With the LS2 intake and exhaust are not needed to hit 400 although that's what the noobs usually do first. Long tube headers, a nice cam and a good tune will put you there. They are about 330-ish RWHP out of the box.


----------



## EN3DVED (Oct 14, 2010)

If you want to go fast I would keep the bike. Thats the mistake I did about ten years ago. I used to be a bike guy then decided I wanted to get into racing cars. Bought a gto and now am broke as hell. 

I am assuming you are like the rest of us and speed junkies. 400 wont be enough for you and you will continue to add stuff to keep chasing more and more power. Unfortunately it is substantially more expensive to make a car fast than a motorcycle fast. 

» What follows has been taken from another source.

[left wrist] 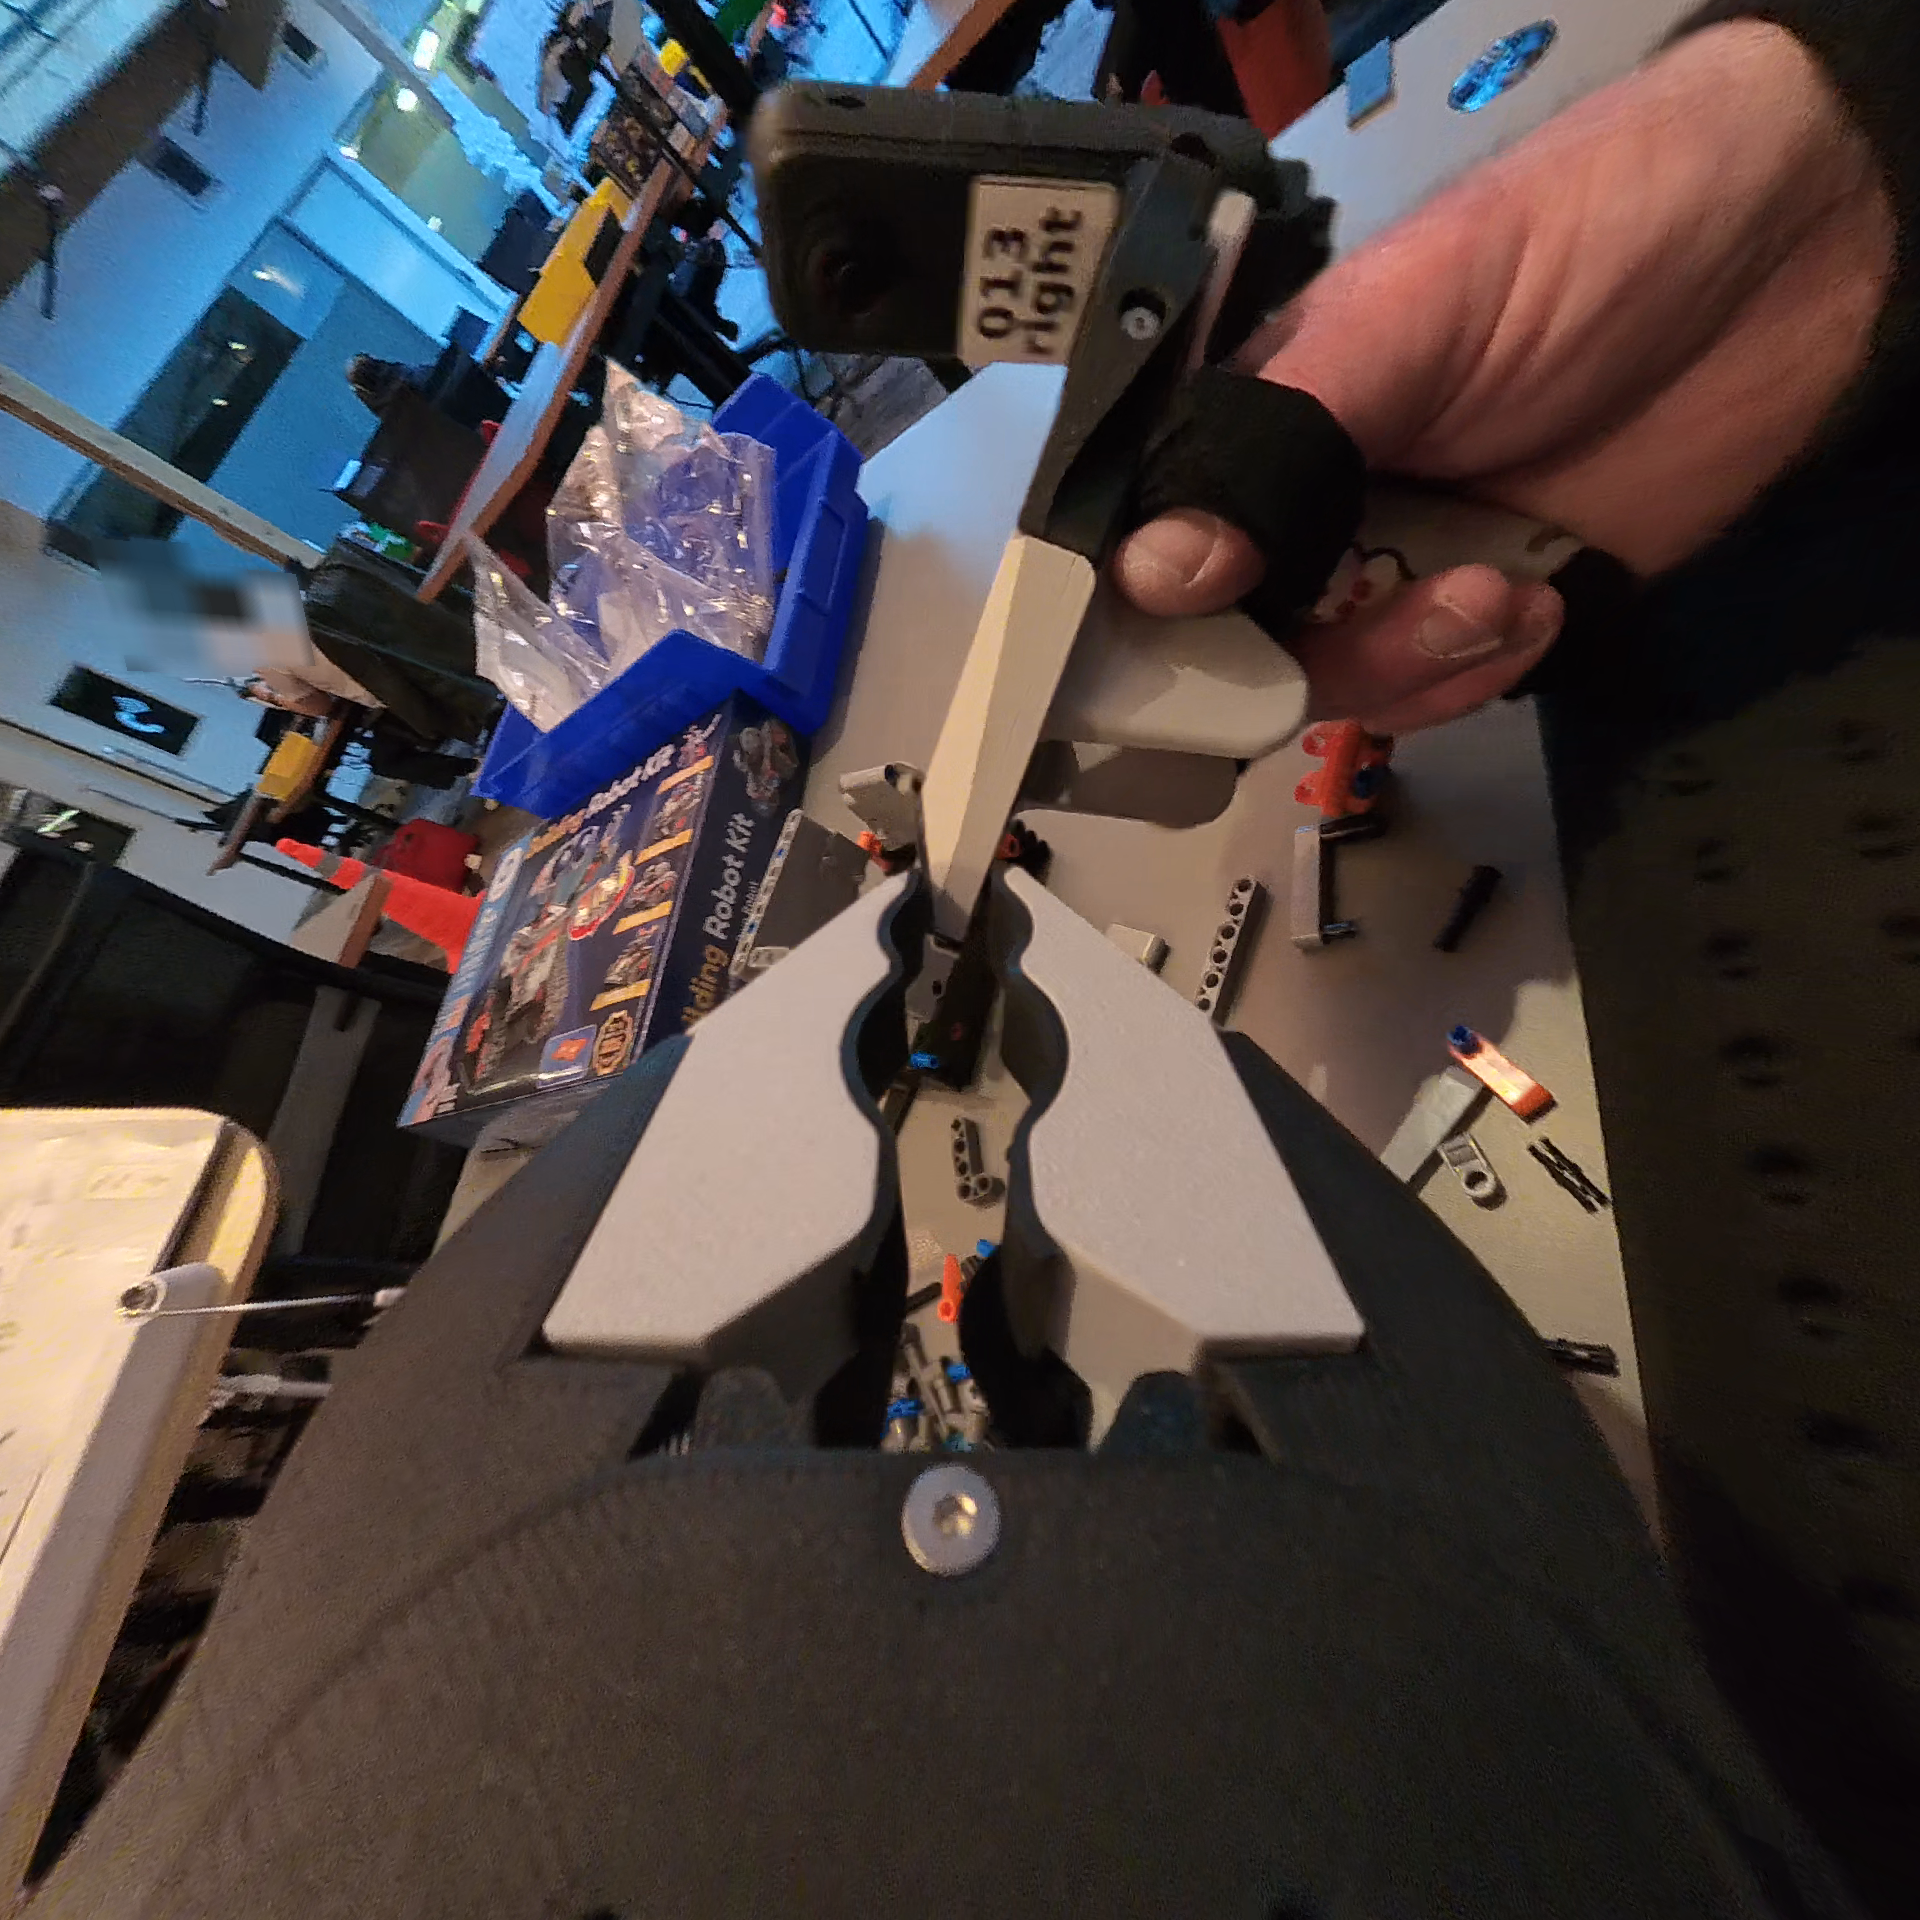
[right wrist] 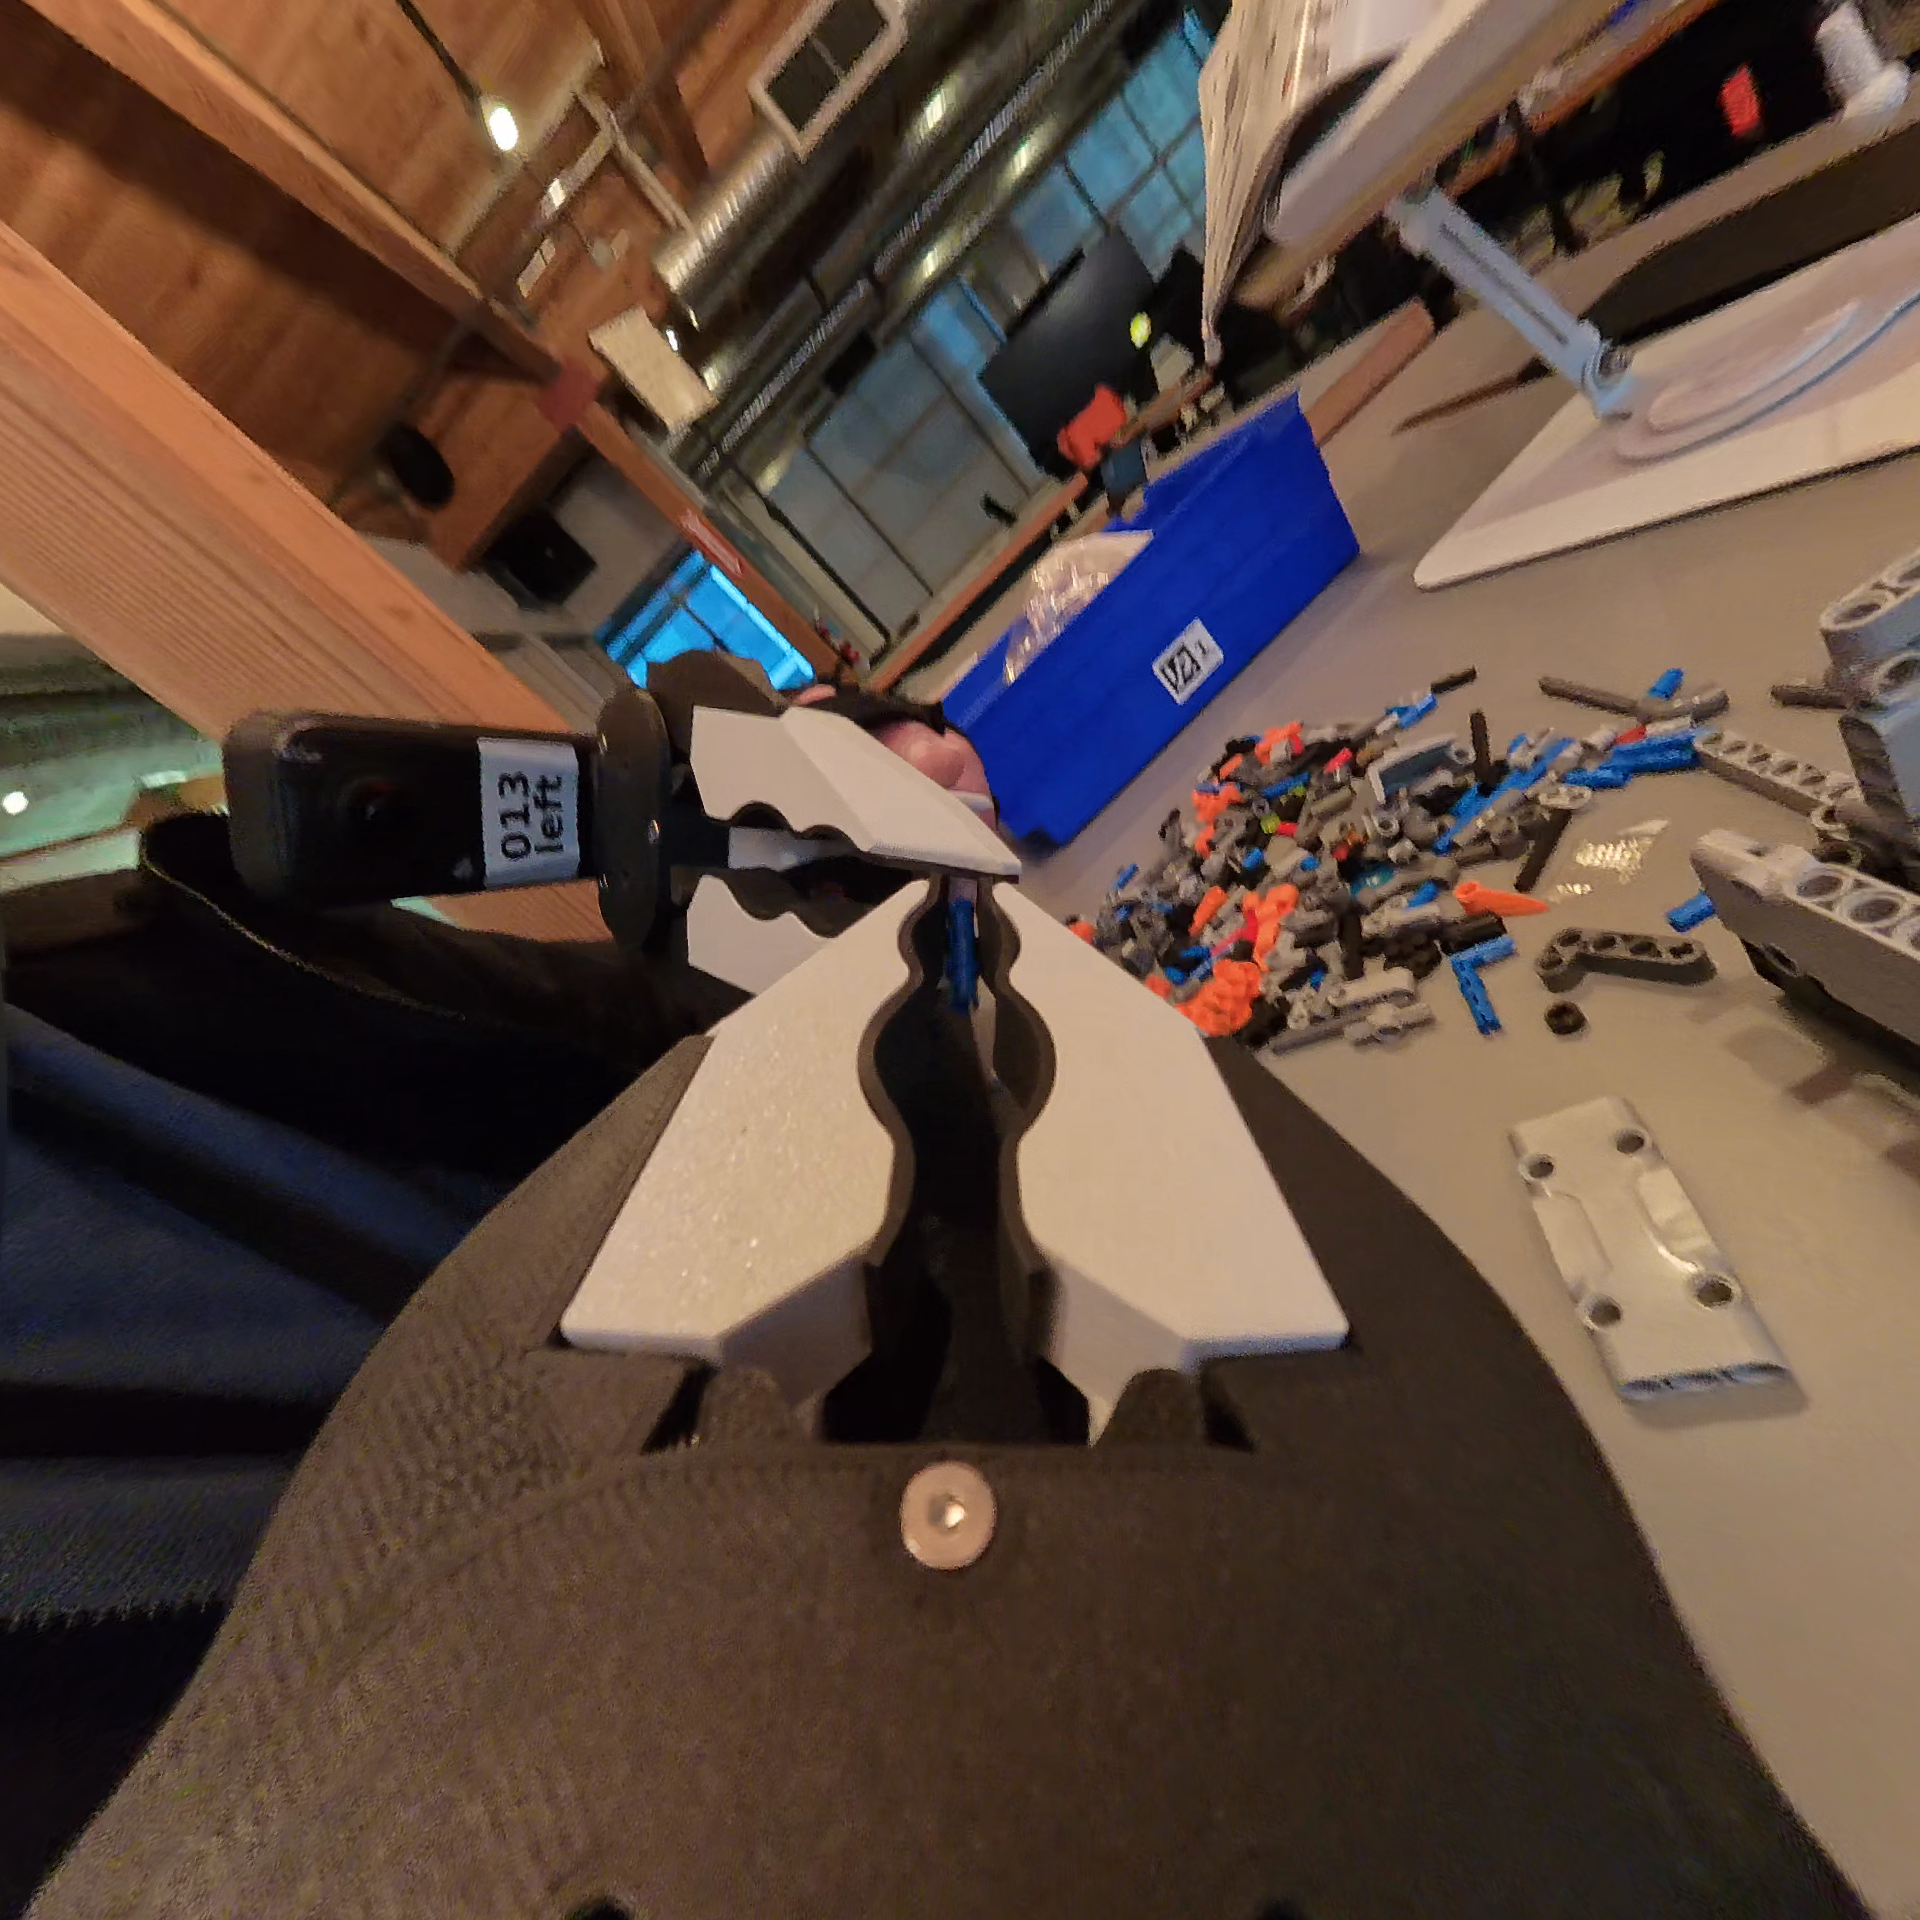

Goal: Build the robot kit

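Observation:
My left gripper [left wrist: 958, 883] has its jaws narrowly apart around a small black beam [left wrist: 956, 1003] with a blue pin in its side, held above the grey table [left wrist: 1382, 997]. It looks shut on that beam. My right gripper [right wrist: 964, 899] is shut on a blue pin [right wrist: 961, 951]. In the left wrist view the right gripper [left wrist: 954, 909] comes down from above, held by a person's hand [left wrist: 1558, 364], and its tip meets the beam between my left fingers. In the right wrist view the left gripper [right wrist: 997, 868] reaches in from the left, tip to tip with the right one.
A blue bin [right wrist: 1164, 665] with clear bags stands at the back, a kit box [left wrist: 623, 914] next to it. A pile of small parts [right wrist: 1403, 883], a grey plate [right wrist: 1652, 1247] and a grey part-built frame [right wrist: 1849, 862] lie to the right. Loose beams [left wrist: 1231, 945] are scattered about. About 12 centimetres separates my left fingertips from the grey plate [right wrist: 1652, 1247].

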Demonstrator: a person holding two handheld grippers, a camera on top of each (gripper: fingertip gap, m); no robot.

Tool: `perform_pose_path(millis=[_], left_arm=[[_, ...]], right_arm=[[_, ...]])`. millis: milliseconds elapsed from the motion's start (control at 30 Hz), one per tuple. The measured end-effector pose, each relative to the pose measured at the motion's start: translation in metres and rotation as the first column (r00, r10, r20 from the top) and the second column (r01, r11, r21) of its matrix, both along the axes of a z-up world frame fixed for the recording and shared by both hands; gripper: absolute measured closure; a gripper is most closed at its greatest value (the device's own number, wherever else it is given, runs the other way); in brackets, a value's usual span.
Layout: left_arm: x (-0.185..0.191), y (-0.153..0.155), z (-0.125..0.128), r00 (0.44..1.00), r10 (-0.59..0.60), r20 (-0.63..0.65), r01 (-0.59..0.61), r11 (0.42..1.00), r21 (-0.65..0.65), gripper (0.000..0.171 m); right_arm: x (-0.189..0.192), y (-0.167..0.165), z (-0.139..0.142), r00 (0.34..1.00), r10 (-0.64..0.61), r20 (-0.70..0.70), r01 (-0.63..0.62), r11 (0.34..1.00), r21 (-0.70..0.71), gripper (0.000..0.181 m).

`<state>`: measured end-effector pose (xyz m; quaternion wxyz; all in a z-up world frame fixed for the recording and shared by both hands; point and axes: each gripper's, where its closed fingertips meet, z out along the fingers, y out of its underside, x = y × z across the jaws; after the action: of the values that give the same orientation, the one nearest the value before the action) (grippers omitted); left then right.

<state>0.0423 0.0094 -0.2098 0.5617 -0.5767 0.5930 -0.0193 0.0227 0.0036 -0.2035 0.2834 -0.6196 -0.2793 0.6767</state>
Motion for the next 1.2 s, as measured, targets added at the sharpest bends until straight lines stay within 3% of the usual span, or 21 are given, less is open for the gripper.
perform_pose_path(millis=[233, 367, 500, 667, 733, 900, 1033, 1200], left_arm=[[0.001, 0.0, -0.029, 0.995, -0.067, -0.077, 0.059, 0.993, -0.102, 0.163], [-0.001, 0.001, -0.042, 0.992, -0.079, -0.098, 0.063, 0.986, -0.153, 0.161], [-0.016, 0.003, -0.062, 0.984, -0.07, -0.166, 0.031, 0.973, -0.231, 0.171], [-0.039, 0.007, -0.084, 0.979, -0.075, -0.189, -0.011, 0.908, -0.419, 0.164], [-0.044, 0.009, -0.093, 0.976, -0.068, -0.205, -0.037, 0.882, -0.47, 0.161], [-0.036, 0.012, -0.106, 0.978, -0.072, -0.197, -0.047, 0.841, -0.539, 0.158], [-0.032, 0.016, -0.122, 0.962, -0.096, -0.254, -0.07, 0.816, -0.574, 0.154], [-0.021, 0.006, -0.116, 0.98, -0.132, -0.152, -0.006, 0.737, -0.676, 0.153]], right_arm=[[0.003, -0.001, -0.031, 0.965, 0.156, 0.211, -0.152, 0.988, -0.036, 0.176], [0.003, 0.002, -0.044, 0.942, 0.173, 0.289, -0.174, 0.984, -0.022, 0.175], [0.021, 0.013, -0.058, 0.905, 0.075, 0.419, -0.121, 0.989, 0.084, 0.17], [0.038, 0.019, -0.074, 0.834, 0.0, 0.552, -0.125, 0.974, 0.189, 0.168], [0.042, 0.025, -0.084, 0.784, -0.039, 0.62, -0.133, 0.964, 0.228, 0.168], [0.038, 0.031, -0.093, 0.729, -0.08, 0.68, -0.169, 0.941, 0.292, 0.168], [0.034, 0.031, -0.095, 0.73, -0.072, 0.679, -0.183, 0.937, 0.296, 0.17], [0.034, 0.031, -0.098, 0.731, -0.068, 0.678, -0.188, 0.936, 0.297, 0.171]])
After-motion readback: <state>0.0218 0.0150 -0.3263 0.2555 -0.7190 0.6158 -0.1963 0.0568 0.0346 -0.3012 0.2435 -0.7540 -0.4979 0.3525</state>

I do not regret my switch to cars but always wonder if I stuck with bikes how much more ahead in the game i would be. Like svede said exhaust, cam, intake and tune will get you over 400 to the ground easily.


----------



## HP11 (Apr 11, 2009)

LandRokkit (the OP) hasn't been here since the day he left that post, according to his profile. In fact, he didn't even stay around to read Svede's post.


----------